Comparison of Short and Long-Tunnel Needle Track for Ahmed Glaucoma Valve Implantation in a Private Eye Center in the Philippines: A Retrospective Study
Authors San Pedro MJB , Gomez JPS, Leuenberger EU
Received 25 January 2023
Accepted for publication 17 May 2023
Published 21 June 2023 Volume 2023:17 Pages 1691—1699
DOI https://doi.org/10.2147/OPTH.S405924
Checked for plagiarism Yes
Review by Single anonymous peer review
Peer reviewer comments 2
Editor who approved publication: Dr Scott Fraser
Marie Jeremy B San Pedro,1 James Paul S Gomez,1 Edgar U Leuenberger1– 3
1Asian Eye Institute, Makati, Philippines; 2Department of Ophthalmology, University of the East Ramon Magsaysay Memorial Medical Center Inc., Quezon City, Philippines; 3Department of Ophthalmology, Ospital ng Makati, Makati City, Philippines
Correspondence: Marie Jeremy B San Pedro, Email [email protected]
Purpose: This study aimed to compare the success and complication rates among patients implanted with Ahmed Glaucoma Valve (AGV) using the short and long tunnel technique through retrospective chart review.

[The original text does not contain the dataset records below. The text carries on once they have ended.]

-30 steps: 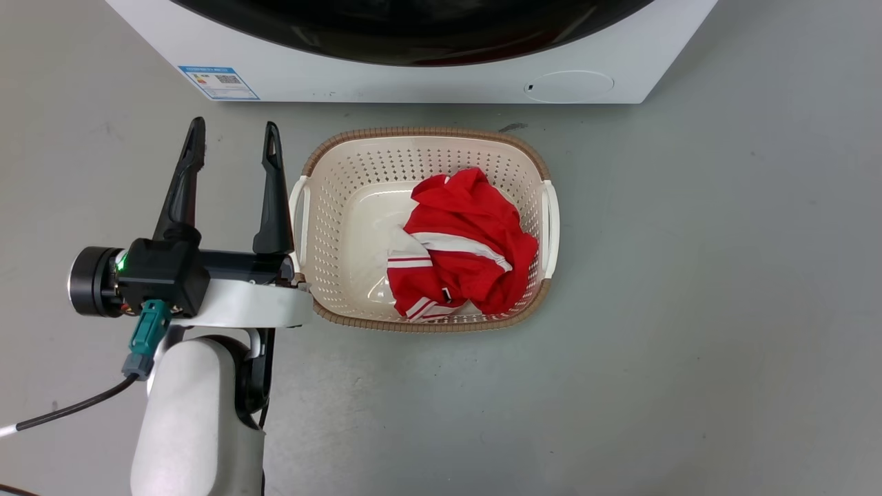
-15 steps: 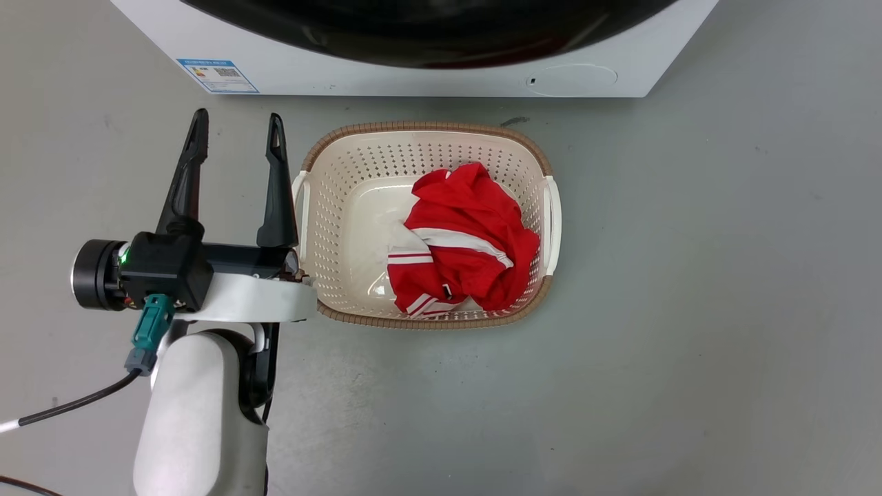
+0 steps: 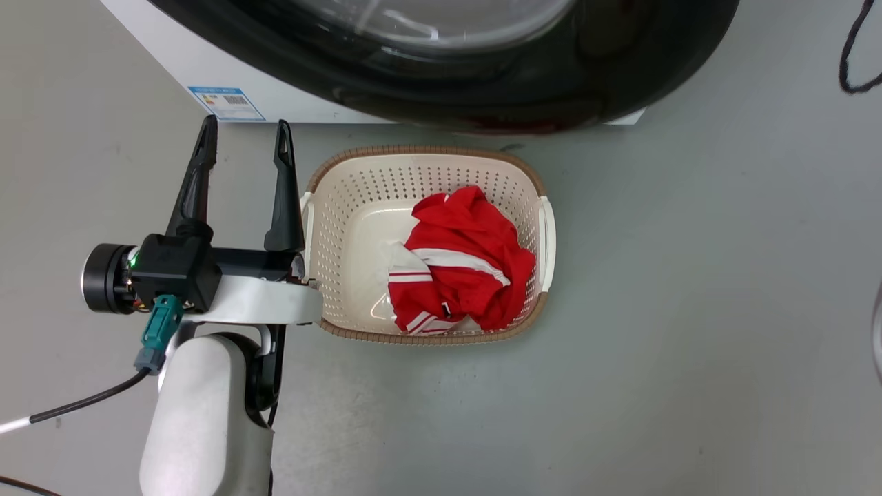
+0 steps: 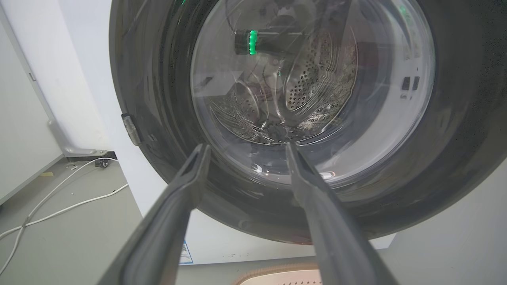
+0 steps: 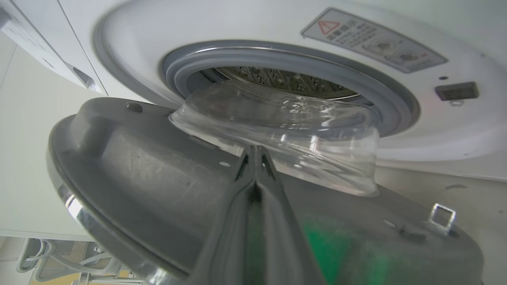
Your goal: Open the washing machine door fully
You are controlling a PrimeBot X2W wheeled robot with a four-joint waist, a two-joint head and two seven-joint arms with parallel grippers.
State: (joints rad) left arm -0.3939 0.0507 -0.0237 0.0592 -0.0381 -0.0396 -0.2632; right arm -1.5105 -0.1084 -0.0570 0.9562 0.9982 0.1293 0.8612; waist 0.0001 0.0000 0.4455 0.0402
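Observation:
The washing machine door [image 3: 482,89], a glossy black disc with a clear glass bowl, stands partly swung out from the white washing machine [image 3: 179,55] and overhangs the floor just beyond the basket. In the left wrist view the door's [image 4: 130,79] outer face fills the space ahead of my open left gripper [image 4: 246,145], which is apart from it. That left gripper [image 3: 246,124] hovers left of the basket. In the right wrist view my right gripper [image 5: 255,148] is shut, tips against the door's grey inner face [image 5: 130,166] beside the glass bowl [image 5: 285,118]. Behind it are the grey-blue gasket [image 5: 277,59] and steel drum.
A cream laundry basket [image 3: 427,149] with a red and white garment [image 3: 462,262] sits on the grey floor right before the machine. A dark cable [image 3: 851,55] lies at the far right. White cables [image 4: 59,206] run over the floor left of the machine.
The door has swung further out from the machine, now covering the small round flap and reaching toward the basket. The camera has shifted a little. My left gripper stays open beside the basket.

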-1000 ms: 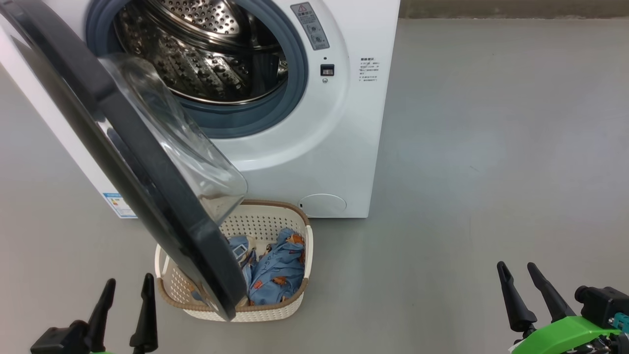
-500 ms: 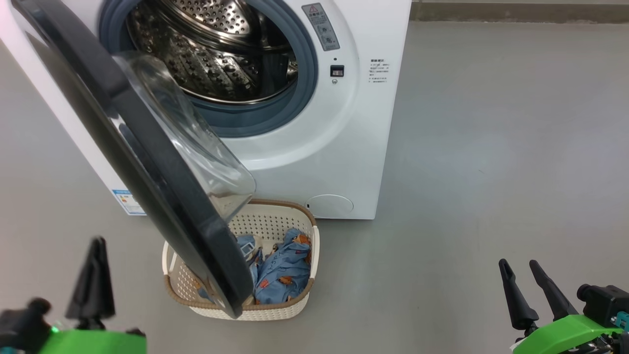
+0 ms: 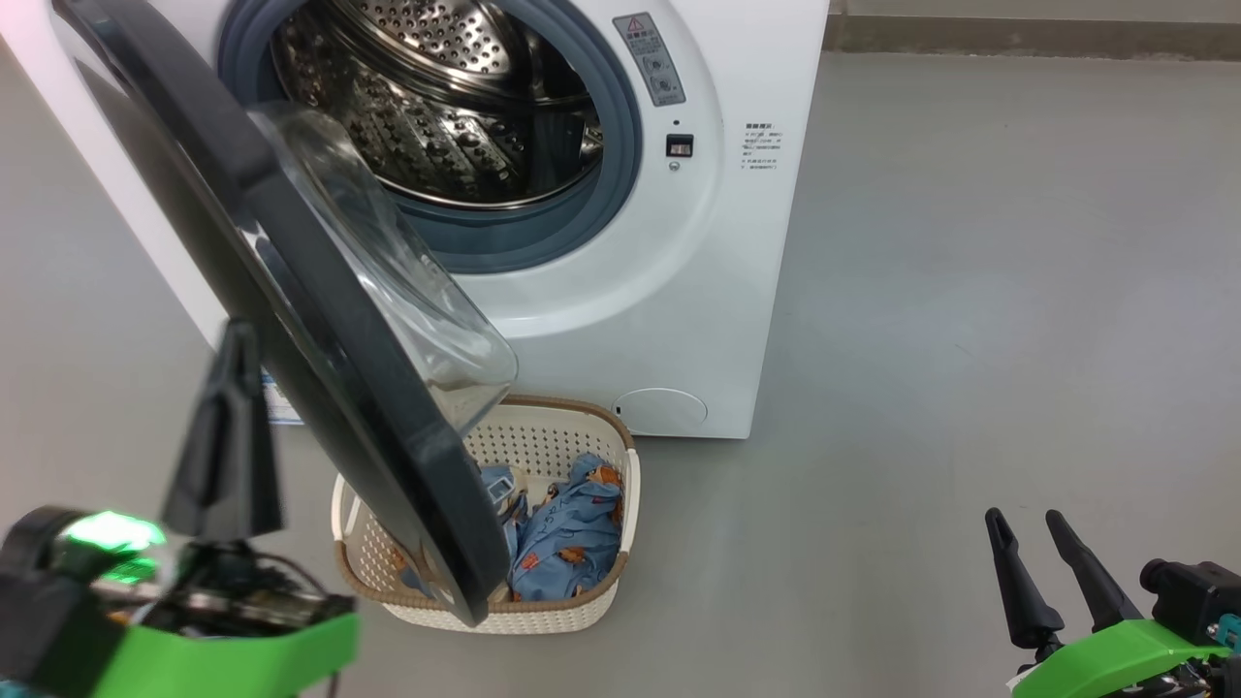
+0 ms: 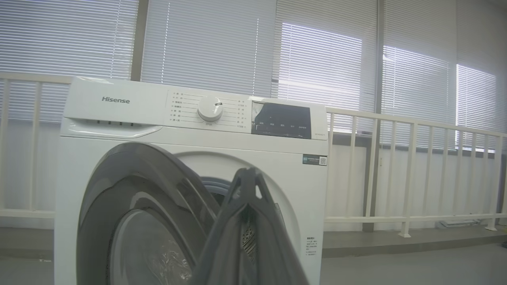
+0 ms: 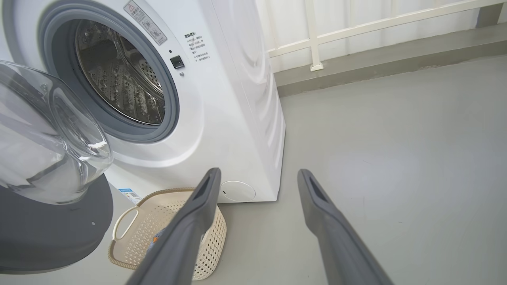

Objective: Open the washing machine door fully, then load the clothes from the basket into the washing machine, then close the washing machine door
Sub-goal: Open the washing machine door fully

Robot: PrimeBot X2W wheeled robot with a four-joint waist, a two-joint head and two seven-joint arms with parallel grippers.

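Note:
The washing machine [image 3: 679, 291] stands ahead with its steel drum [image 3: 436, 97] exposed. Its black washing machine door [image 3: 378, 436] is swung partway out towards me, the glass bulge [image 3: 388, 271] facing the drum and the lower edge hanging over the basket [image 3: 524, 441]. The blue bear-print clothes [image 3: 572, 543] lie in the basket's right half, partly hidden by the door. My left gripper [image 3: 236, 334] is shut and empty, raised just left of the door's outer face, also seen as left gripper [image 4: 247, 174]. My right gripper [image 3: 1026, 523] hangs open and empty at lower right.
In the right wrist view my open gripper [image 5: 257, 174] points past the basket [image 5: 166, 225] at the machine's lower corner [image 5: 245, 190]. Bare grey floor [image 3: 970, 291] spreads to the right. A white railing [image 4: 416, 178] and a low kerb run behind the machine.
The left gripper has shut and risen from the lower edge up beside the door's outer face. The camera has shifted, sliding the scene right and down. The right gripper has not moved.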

Patients and Methods: We reviewed 54 charts of adult patients who underwent AGV implantation using a Short-Needle Track (SNT) or Long-Needle Track (LNT) technique. Intraocular pressures (IOP), Best Corrected Visual Acuity (BCVA) and number of medications were recorded pre-operatively, and at Day 1, 3, 7, Month 1, 3, 6 post-operatively. Treatment success, occurrence of Hypertensive Phase (HP), complication and procedures done after AGV implantation were compared between the two groups using one-tailed Z-test of proportions.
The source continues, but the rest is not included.